The whole listing, except its pictures, is to be repeated exactly.

> _DATA UNDER STUDY_
*****

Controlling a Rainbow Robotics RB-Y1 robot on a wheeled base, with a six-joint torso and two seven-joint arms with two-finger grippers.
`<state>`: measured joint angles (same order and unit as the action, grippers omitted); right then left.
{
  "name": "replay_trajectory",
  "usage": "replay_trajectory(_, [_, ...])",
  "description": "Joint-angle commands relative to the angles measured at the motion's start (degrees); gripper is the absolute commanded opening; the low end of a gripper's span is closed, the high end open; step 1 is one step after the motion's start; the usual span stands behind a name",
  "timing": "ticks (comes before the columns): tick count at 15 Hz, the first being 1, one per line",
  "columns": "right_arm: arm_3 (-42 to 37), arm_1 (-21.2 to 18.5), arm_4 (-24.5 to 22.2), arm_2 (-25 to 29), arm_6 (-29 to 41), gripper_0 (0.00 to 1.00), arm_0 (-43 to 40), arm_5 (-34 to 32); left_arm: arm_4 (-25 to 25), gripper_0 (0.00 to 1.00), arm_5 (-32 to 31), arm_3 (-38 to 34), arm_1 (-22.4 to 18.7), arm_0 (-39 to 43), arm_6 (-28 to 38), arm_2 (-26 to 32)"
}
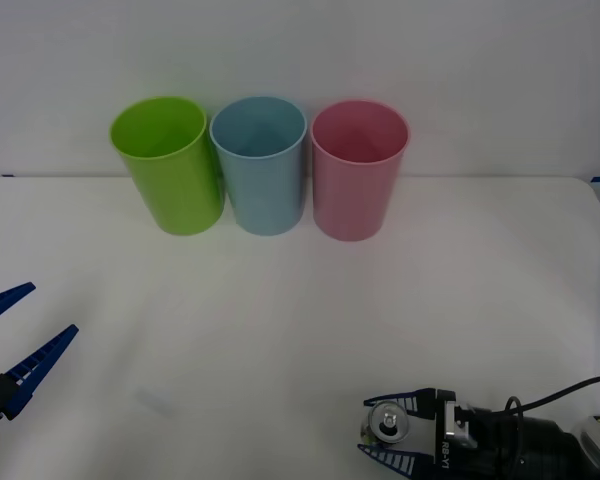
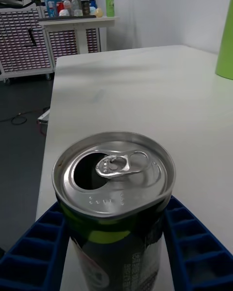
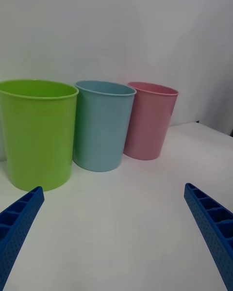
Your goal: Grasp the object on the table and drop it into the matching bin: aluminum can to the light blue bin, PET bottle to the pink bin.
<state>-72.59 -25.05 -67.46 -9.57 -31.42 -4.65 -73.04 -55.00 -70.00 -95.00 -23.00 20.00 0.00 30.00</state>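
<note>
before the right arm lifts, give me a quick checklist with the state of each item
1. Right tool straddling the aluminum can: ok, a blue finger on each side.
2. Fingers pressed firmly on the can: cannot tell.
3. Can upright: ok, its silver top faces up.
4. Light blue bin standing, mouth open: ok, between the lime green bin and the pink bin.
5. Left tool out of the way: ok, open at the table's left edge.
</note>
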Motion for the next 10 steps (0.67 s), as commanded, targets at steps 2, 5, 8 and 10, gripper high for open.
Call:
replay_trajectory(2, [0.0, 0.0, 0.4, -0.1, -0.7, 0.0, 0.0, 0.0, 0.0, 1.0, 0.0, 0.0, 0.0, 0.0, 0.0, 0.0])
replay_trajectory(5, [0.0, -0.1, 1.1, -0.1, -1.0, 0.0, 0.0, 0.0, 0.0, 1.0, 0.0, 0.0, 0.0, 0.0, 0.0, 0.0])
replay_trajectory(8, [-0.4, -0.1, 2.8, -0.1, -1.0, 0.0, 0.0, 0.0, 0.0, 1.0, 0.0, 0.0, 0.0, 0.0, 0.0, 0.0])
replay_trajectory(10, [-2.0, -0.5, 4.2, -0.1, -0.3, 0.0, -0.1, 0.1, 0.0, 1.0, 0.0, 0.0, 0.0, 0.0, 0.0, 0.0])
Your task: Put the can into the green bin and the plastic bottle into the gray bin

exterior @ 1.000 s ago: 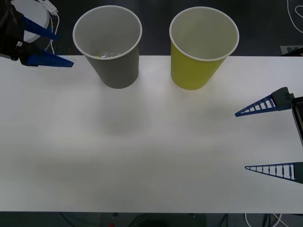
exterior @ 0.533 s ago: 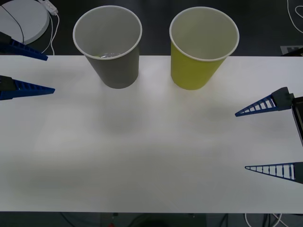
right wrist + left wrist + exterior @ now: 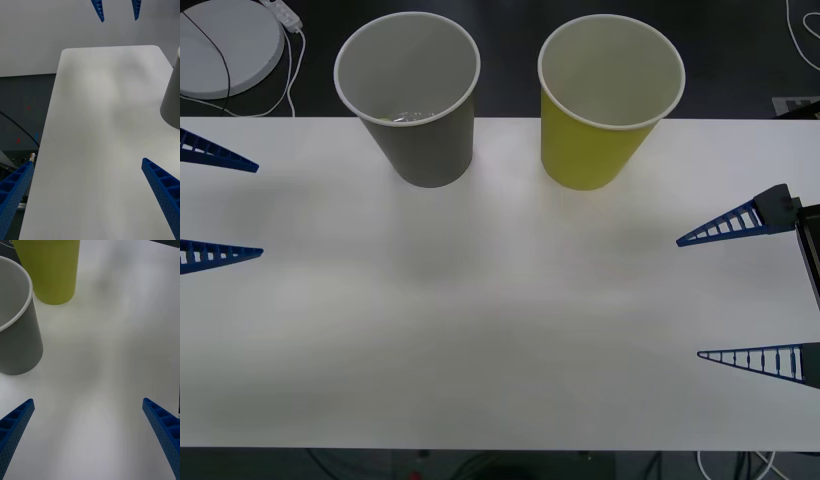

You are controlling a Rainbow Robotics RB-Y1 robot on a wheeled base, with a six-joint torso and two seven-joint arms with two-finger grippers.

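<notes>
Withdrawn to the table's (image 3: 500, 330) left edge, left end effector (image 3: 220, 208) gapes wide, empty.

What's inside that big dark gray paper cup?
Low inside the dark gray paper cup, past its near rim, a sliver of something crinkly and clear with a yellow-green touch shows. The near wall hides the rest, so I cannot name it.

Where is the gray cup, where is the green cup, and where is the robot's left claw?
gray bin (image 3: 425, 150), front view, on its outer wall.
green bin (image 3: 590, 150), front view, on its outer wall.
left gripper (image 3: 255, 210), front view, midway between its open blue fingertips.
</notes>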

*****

> _TASK RESULT_
Controlling a Rainbow Robotics RB-Y1 robot on a wheeled base, with a six-joint torso and two seven-joint arms with two-finger grippers.
`<state>`: measured joint angles (same order and unit as the action, grippers omitted); right then left.
{
  "name": "replay_trajectory",
  "usage": "replay_trajectory(_, [_, ...])",
  "description": "Joint-angle commands relative to the angles measured at the motion's start (degrees); gripper is the absolute commanded opening; the low end of a gripper's span is closed, the high end open; step 1 is one step after the motion's start; the usual span stands behind a name",
  "timing": "ticks (comes before the columns): tick count at 15 Hz, the first being 1, one per line",
  "columns": "right_arm: arm_3 (-42 to 37), arm_1 (-21.2 to 18.5), arm_4 (-24.5 to 22.2), arm_2 (-25 to 29), arm_6 (-29 to 41), gripper_0 (0.00 to 1.00), arm_0 (-43 to 40), arm_5 (-34 to 32); left_arm: arm_4 (-25 to 25), gripper_0 (0.00 to 1.00), arm_5 (-32 to 31), arm_3 (-38 to 34), arm_1 (-22.4 to 18.7), arm_0 (-39 to 43), arm_6 (-28 to 38), arm_2 (-26 to 32)"
}
Your goal: Grasp the object on the table and drop it into the matching bin: aluminum can to the light blue bin, PET bottle to the pink bin.
<state>-72.59 -25.05 -67.46 -9.57 -31.42 -4.65 -73.04 -55.00 -70.00 -95.00 -23.00 20.00 0.00 30.00</state>
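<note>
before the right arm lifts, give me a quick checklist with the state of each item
1. Right tool straddling the aluminum can: ok, a blue finger on each side.
2. Fingers pressed firmly on the can: cannot tell.
3. Can upright: ok, its silver top faces up.
4. Light blue bin standing, mouth open: ok, between the lime green bin and the pink bin.
5. Left tool out of the way: ok, open at the table's left edge.
</note>
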Motion for the next 10 steps (0.67 s), as commanded, targets at steps 2, 5, 8 and 10, gripper high for open.
Call:
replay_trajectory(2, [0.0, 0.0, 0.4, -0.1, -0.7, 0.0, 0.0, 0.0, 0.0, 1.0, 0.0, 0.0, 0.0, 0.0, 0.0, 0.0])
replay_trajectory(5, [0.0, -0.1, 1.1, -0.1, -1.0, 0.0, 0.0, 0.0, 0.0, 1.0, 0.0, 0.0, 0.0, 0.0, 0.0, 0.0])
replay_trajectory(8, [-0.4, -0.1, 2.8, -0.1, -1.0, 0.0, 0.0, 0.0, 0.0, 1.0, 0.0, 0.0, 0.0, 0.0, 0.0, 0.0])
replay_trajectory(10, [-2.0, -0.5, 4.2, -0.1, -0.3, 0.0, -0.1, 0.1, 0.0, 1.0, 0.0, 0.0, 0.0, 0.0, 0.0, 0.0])
Your task: Put the can into the green bin and the plastic bottle into the gray bin

exterior @ 1.000 s ago: 
exterior @ 0.533 s ago: 
right wrist + left wrist + exterior @ now: 

You are controlling a Rainbow Robotics RB-Y1 robot on a wheeled base, with a six-joint torso and two seven-joint arms with two-finger grippers.

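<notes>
Withdrawn to the table's (image 3: 500, 330) left edge, left end effector (image 3: 220, 208) gapes wide, empty.

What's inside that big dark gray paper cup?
Low inside the dark gray paper cup, past its near rim, a sliver of something crinkly and clear with a yellow-green touch shows. The near wall hides the rest, so I cannot name it.

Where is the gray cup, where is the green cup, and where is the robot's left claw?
gray bin (image 3: 425, 150), front view, on its outer wall.
green bin (image 3: 590, 150), front view, on its outer wall.
left gripper (image 3: 255, 210), front view, midway between its open blue fingertips.
</notes>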

What came before makes up the full response.